Of the various walking tours scheduled throughout the program, Berlin’s Jewish quarter was in many ways the most haunting. Armed with photographs from the interwar period, our tour guide would march us up and down gentrified streets pointing out the shops and apartments that had once been predominantly occupied by the Jewish communities. A kosher butcher on this corner, a record store on the next, all erased except for images he held up as proof of their transient existence. While much of Berlin’s Jewish communities has disappeared in the post-war period, the construction of memorials commemorating a murdered people has proliferated in public spaces all over Germany.

As the walking tours wore on, so would the number of memorials to which we were exposed. In speaking with fellow students, many expressed feeling suffocated by the sheer pervasiveness of them, while others walked seemingly unperturbed by their presence. One acquaintance would often avoid routes that were particularly crowded by monuments and memorials because of the intense feelings of melancholia they provoked. In another instance, at the Eisenman Memorial to the Murdered Jews of Europe, I watched as children jumped slab to slab as parents relaxed nearby enjoying what I imagined was an overdue family vacation.

As I reflected on the variety of ways each of us chose to engage with these spaces of memory, what stood out the most was a sense of disengagement. Perhaps, that is too simplistic of an interpretation of my limited observations and interactions, but I think there are some important questions contained in these moments of passive acceptance and avoidance.
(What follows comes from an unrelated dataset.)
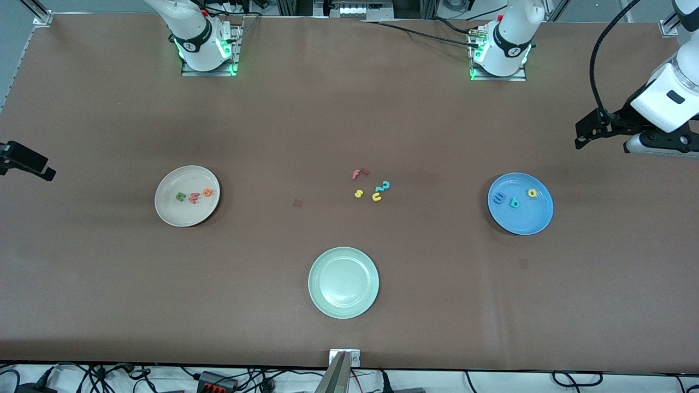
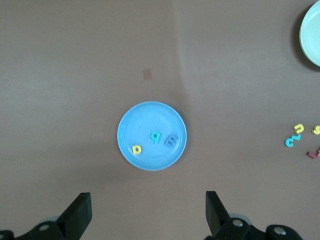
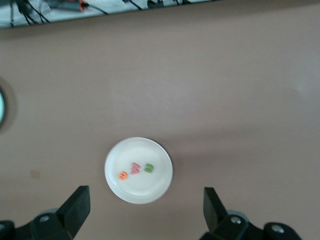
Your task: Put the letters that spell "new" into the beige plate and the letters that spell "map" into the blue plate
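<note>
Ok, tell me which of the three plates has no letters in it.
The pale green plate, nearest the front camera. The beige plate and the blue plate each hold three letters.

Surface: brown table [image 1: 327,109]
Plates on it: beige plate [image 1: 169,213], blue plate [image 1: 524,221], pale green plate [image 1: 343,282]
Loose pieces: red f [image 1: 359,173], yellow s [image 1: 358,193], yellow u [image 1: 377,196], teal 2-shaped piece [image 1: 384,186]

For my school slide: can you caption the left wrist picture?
Open left gripper above the blue plate holding blue m, teal p, yellow a.
</note>
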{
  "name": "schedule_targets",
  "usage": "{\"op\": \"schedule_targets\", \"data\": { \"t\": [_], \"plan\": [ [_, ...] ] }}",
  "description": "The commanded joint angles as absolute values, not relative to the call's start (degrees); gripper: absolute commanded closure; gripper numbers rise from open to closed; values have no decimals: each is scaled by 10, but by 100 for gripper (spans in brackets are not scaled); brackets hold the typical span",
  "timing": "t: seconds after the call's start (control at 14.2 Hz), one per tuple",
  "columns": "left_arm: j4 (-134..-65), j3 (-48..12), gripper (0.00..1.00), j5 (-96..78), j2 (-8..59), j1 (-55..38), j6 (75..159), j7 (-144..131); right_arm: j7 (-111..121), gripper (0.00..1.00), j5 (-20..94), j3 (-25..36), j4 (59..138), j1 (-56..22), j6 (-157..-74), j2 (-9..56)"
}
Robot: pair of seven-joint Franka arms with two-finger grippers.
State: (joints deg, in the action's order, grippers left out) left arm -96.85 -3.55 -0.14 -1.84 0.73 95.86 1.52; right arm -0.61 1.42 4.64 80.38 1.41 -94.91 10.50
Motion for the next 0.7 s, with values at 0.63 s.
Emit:
{"op": "schedule_targets", "data": {
  "t": [0.63],
  "plan": [
    [-955, -34, 0, -4, -23, 3, 937, 31, 15, 0, -22, 32, 958, 19, -986, 0]
  ]
}}
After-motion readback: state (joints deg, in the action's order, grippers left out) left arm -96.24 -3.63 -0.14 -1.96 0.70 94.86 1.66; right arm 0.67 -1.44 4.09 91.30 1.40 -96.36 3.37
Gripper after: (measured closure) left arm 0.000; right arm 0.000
Visitors resting on the concrete slabs of the Memorial to the Murdered Jews of Europe. Photo by Amber Kalb.

Visitors resting on the concrete slabs of the Memorial to
the Murdered Jews of Europe. Photo by Amber Kalb.

 

What does it mean when memorials and monuments fail to engage people in memory work? How might we relate these relics of the past to the present? And, to what end?

Obviously, these questions have little to do with the monuments and memorials themselves (whether they be traditional, conceptual or otherwise), but rather what they symbolize to a society.
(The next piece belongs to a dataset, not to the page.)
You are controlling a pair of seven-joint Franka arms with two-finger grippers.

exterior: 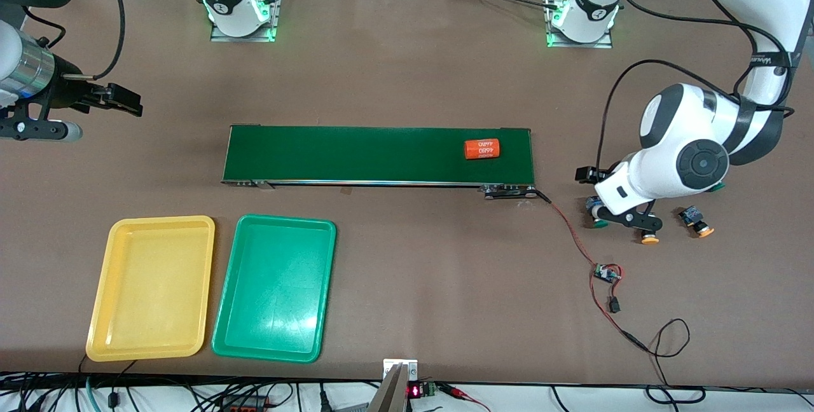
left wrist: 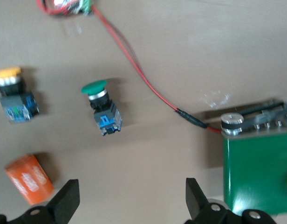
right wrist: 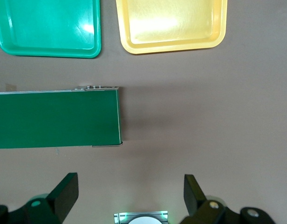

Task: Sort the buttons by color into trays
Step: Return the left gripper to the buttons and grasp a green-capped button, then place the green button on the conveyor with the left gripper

Ultimately, it is not the statues or icons that transmit lessons from the past into the present, but it is the continual conversations we have with one another and ourselves that create, maintain and eventually, renegotiate their meaning for the present.

During my stay, I would often find myself walking about the city, hoodie up, staring at my feet to avoid the spitting rain that seemed to find me whenever I ventured outdoors. My eyes were always naturally drawn to the gold Stolpersteine that perforated the brown and grey cobblestone.
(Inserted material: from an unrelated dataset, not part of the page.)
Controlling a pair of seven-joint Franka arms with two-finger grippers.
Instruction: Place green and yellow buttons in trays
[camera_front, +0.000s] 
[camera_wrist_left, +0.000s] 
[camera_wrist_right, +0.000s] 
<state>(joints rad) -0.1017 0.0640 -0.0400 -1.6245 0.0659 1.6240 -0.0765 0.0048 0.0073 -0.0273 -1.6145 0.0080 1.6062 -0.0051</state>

Inscribed with the name and life dates of victims of Nazi extermination or persecution and placed in front of the homes where they were last known to freely reside, the Stolpersteine (meaning, “stumbling stone”) are one of the many civic commemorative efforts in Berlin and Europe designed to intrude on and interrupt the present with memories of the past.

The old Jewish Cemetery on Groβe Hamburger Straβe. It was desecrated by the Nazis. Photo by Amber Kalb.

The old Jewish Cemetery on Groβe Hamburger Straβe.
It was desecrated by the Nazis. Photo by Amber Kalb.

 

When I passed by a refugee center, overburdened and undersupplied, I wondered how people negotiate these new instances of persecution considering their memories of past Nazi crimes under the Third Reich.

A memorial in the former Jewish neighborhood of Berlin to its former residents who tried to escape deportation. Photo by Amber Kalb.

A memorial in the former Jewish neighborhood of Berlin to its former residents who tried to escape deportation. Photo by Amber Kalb.

 

I wondered: Are daily errands interrupted by a sense of injustice as they enter these spaces of memory?

I realize this question seems rather historically and geographically limited, given transnational nature of contemporary Holocaust memory and the current political and social climate where monuments and their meanings are increasingly contested. But this question applies to every community that erects monuments in an effort to impart normative meaning and values to the next generation.

References

Young, James Edward. (2000). At memory’s edge: after-images of the Holocaust in contemporary art and architecture. New Haven: Yale University Press.